The CSS architecture identified by Artiles Medina et al. is more tightly anchored to tumor biology (4). Pathologic stage, nodal involvement, lymph node density, LVI, positive surgical margins, hydronephrosis, sarcopenia, and systemic inflammation all help define the risk of BC death (4). This structure is persuasive, but it is also being challenged by rapid therapeutic change.

Many historical RC models were developed in periods in which perioperative systemic therapy was inconsistently used, and neoadjuvant therapy was largely conceptualized as cisplatin-based chemotherapy (10,11). That framework is now evolving. Perioperative chemoimmunotherapy and antibody-drug conjugate combinations are changing the treatment landscape of muscle-invasive BC (12,13). Regimens combining cisplatin-based chemotherapy with immune checkpoint inhibition, as well as perioperative enfortumab vedotin plus pembrolizumab, are likely to reshape the prognostic meaning of systemic treatment exposure, pathologic complete response (pCR), residual disease, and postoperative recurrence risk (12-15).

Consequently, a binary variable such as “neoadjuvant chemotherapy: yes or no” is becoming increasingly inadequate. Future models will need to distinguish between treatment type, treatment completion, pCR, residual non-muscle-invasive disease, residual muscle-invasive disease, adjuvant continuation, treatment-related toxicity, and molecular residual disease. The prognostic effect of systemic therapy may also influence OS, not only CSS, because more effective treatment can reduce cancer death while introducing new dimensions of treatment selection, toxicity, and survivorship.

The next generation of post-cystectomy models must therefore be built for the therapeutic era that is arriving, not only for the era that generated most historical cohorts.


RFS remains clinically important but methodologically fragile

RFS deserves particular attention. It is central to postoperative surveillance, imaging intensity, early relapse detection, and adjuvant treatment strategy. Yet it was the least amenable to quantitative synthesis in the review by Artiles Medina et al. (4). Although 26 studies included RFS models, heterogeneity in RFS definitions prevented meta-analysis of predictive factors (4).

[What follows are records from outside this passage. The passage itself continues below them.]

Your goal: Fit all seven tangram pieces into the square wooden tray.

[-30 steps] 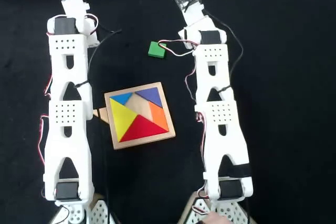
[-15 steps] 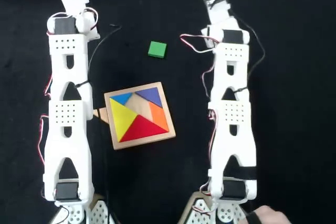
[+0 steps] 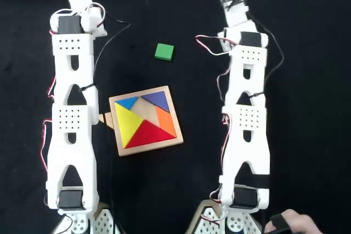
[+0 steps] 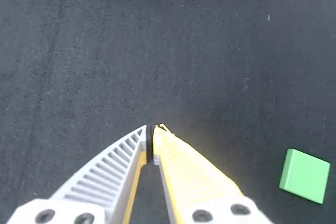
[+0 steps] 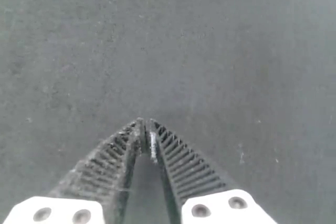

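Note:
The square wooden tray point(image 3: 174, 135) lies tilted between the two arms. In it sit a yellow triangle point(image 3: 126, 125), a red triangle point(image 3: 149, 134), an orange piece point(image 3: 165, 119), a purple piece point(image 3: 157, 100) and a small blue triangle point(image 3: 127, 102), around a bare wooden patch. A green square point(image 3: 164, 52) point(image 4: 305, 176) lies on the black cloth beyond the tray. A tan piece point(image 3: 106, 119) pokes out from under the left arm beside the tray. My left gripper point(image 4: 152, 129) is shut and empty over bare cloth at the far left. My right gripper point(image 5: 145, 125) is shut and empty at the far right.
Both white arms stretch lengthwise along the table, one on each side of the tray. Red and black cables hang beside the right arm point(image 3: 247, 113) and left arm point(image 3: 71, 119). Black cloth covers the whole table.
The right arm has swung to the right, away from the green square, taking its cable off it. The left arm's tip has shifted slightly farther back.

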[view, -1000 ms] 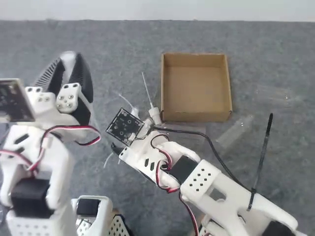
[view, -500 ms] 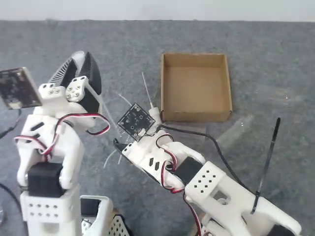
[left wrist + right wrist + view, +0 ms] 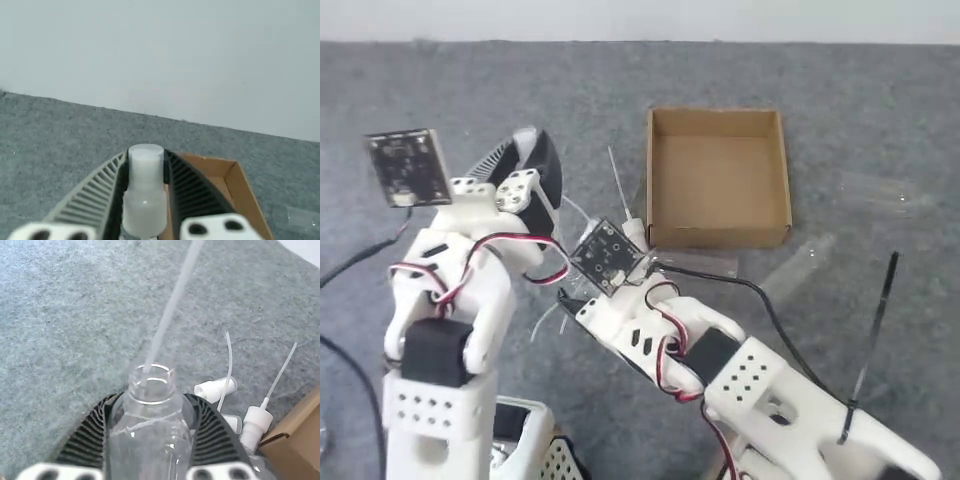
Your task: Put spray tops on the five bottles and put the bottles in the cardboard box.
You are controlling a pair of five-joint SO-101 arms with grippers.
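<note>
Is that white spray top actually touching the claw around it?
Touching. The left wrist view shows the left gripper clamped against both sides of the spray top.

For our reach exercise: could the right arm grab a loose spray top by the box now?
Probably not: the right gripper is shut on a bottle. The spray tops lie in the open beside the box, but its jaws are full.

Soft, even light fills the room. The white spray top [image 3: 145, 200] in the left gripper [image 3: 146, 154] looks bright against the pale wall [image 3: 160, 50]. The clear bottle [image 3: 150, 440] in the right gripper [image 3: 151, 399] catches mild glints. Shadows beneath them are faint.
</note>
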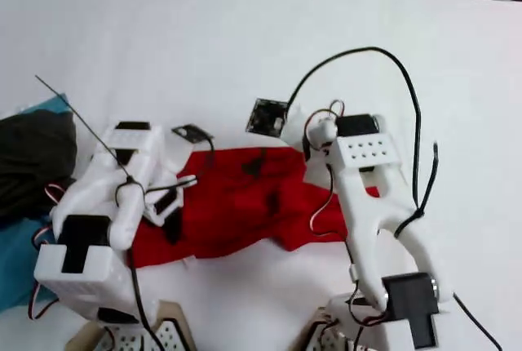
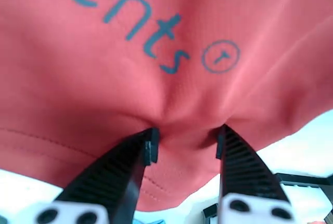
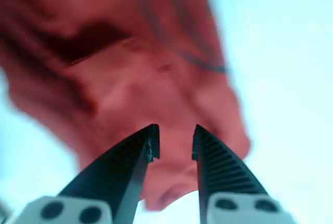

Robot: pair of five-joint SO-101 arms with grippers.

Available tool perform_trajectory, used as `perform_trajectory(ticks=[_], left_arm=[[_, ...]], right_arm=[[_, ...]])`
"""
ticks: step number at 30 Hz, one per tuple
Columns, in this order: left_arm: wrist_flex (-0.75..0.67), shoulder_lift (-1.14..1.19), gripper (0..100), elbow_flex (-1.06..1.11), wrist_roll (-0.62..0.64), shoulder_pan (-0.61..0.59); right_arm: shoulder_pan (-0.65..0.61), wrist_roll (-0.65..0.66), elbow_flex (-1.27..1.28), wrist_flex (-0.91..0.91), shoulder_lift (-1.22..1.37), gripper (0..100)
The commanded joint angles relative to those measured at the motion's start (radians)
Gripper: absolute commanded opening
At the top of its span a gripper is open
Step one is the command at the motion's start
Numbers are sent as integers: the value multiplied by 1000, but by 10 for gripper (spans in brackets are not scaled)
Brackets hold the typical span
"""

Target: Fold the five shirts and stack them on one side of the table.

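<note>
A red shirt [image 1: 236,204] with dark print lies crumpled in the middle of the white table [image 1: 245,33], between the two arms. My left gripper [image 1: 181,186] is down on its left part. In the left wrist view the left gripper [image 2: 186,143] is open, its fingertips [image 2: 151,145] pressed into the red shirt [image 2: 156,52], which puckers between them. My right gripper [image 1: 303,137] is at the shirt's far right corner. In the right wrist view the right gripper [image 3: 175,143] is open by a narrow gap, just above the edge of the red shirt [image 3: 130,78].
A dark shirt [image 1: 33,151] and blue cloth [image 1: 16,261] lie heaped at the table's left edge, beside the left arm. Black cables [image 1: 408,98] loop off the right arm. Bare table stretches behind and to the right of the red shirt.
</note>
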Motion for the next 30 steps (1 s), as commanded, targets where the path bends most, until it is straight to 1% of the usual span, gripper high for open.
perform_trajectory(ticks=[1,3,5,8,10,12,17,24,30], left_arm=[[-5,0,215,-8,0,6],[-6,0,215,-8,-2,6],[-15,0,215,-8,-2,9],[-28,2,215,-8,-2,9],[-28,2,215,-8,-2,9],[-28,2,215,-8,-2,9],[-25,2,215,-8,-2,9],[-21,2,215,-8,-2,9],[-20,2,215,-8,-2,6]], right_arm=[[-25,14,-35,209,-111,104],[-39,34,-12,297,-214,101],[-71,71,52,348,-329,101],[-116,95,229,349,-458,101],[-130,92,358,302,-499,101],[-124,87,471,213,-513,101],[-111,87,640,-18,-513,101],[-101,87,660,-193,-498,98],[4,91,649,-357,-312,98]])
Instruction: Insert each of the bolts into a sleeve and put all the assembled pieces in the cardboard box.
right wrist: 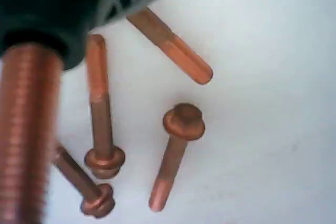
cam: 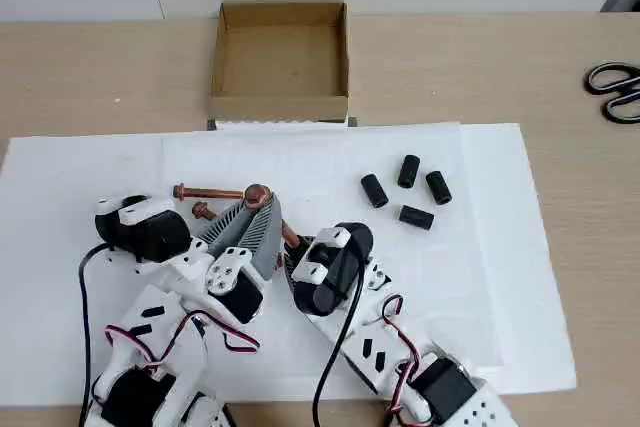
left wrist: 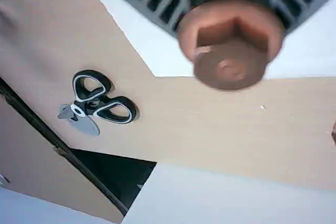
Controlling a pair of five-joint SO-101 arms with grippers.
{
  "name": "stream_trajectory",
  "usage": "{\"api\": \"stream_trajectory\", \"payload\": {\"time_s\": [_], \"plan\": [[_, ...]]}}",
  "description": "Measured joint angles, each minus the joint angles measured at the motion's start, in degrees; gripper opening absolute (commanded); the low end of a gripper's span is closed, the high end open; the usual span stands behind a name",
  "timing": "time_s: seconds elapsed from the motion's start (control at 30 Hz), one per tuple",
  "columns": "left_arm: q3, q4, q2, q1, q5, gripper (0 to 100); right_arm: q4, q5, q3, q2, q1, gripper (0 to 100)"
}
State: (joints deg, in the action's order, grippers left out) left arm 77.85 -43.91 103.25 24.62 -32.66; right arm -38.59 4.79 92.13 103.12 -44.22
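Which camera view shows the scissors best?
The left wrist view: there the scissors lie whole on the wooden table, with both handle loops and the short blades plain to see. In the high view the scissors lie small at the picture's right border, which cuts part of them off.

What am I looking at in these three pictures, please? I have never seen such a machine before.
Two small robot arms stand at a table. One picture looks down from above; the other two come from cameras on the arms' wrists. On white paper lie copper bolts and four black sleeves. Behind it stands an empty cardboard box, and scissors lie off the paper. The left gripper holds one bolt behind its head.
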Motion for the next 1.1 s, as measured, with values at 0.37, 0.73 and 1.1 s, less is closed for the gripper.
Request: {"api": "stream_trajectory", "payload": {"time_s": [0.37, 0.73, 1.1], "plan": [[1.2, 0.0, 0.0, 0.1, 0.1, 0, 0.0, 0.0, -1.6, 0.0, -0.1, 0.2], [1.2, 0.0, 0.0, 0.3, 0.1, 0, 0.0, 0.0, -2.4, 0.0, -0.2, 0.2], [1.2, -8.0, 0.1, 6.5, 4.0, 0, 0.0, 1.9, -4.1, 0.0, -0.4, 0.2]]}}
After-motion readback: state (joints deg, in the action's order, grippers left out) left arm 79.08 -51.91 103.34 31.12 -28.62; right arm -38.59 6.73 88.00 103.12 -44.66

This limitation is not a minor technical detail. RFS can be defined in different ways: local recurrence, distant recurrence, progression, disease-free survival, second malignancy, death, or last disease-free follow-up. These choices directly affect event rates, model coefficients, clinical interpretation, and comparability across studies. Without a consensus definition, RFS models will remain difficult to compare, pool, validate, or translate into surveillance algorithms.

This is important in the modern era. If adjuvant immunotherapy, perioperative systemic combinations, circulating tumor DNA (ctDNA), and other molecular residual disease approaches are to be incorporated into post-cystectomy care, RFS must be defined with greater precision (16-18). The field needs endpoint discipline: local recurrence, distant recurrence, progression, cancer-specific death, non-cancer death, and second primary tumors should not be merged without careful justification.


Biomarkers and dynamic risk: the missing future layer

The review also highlights, by omission, the limited integration of dynamic biomarkers into existing prediction models. Circulating tumor cells (CTCs) and ctDNA were not included in the pooled prediction architecture (18,19). This is understandable, because the underlying model literature has not yet incorporated them consistently. However, this omission is unlikely to remain methodologically acceptable as molecular residual disease testing moves closer to clinical implementation.

CTCs may capture hematogenous dissemination and aggressive tumor behavior (18,19). ctDNA may identify molecular residual disease before radiographic relapse and may become central to postoperative risk assignment, adjuvant treatment selection, and surveillance intensity (18-21). These biomarkers could allow risk models to move beyond static postoperative pathology toward dynamic, time-updated prediction: before systemic therapy, after neoadjuvant treatment, after RC, during adjuvant treatment, and throughout surveillance.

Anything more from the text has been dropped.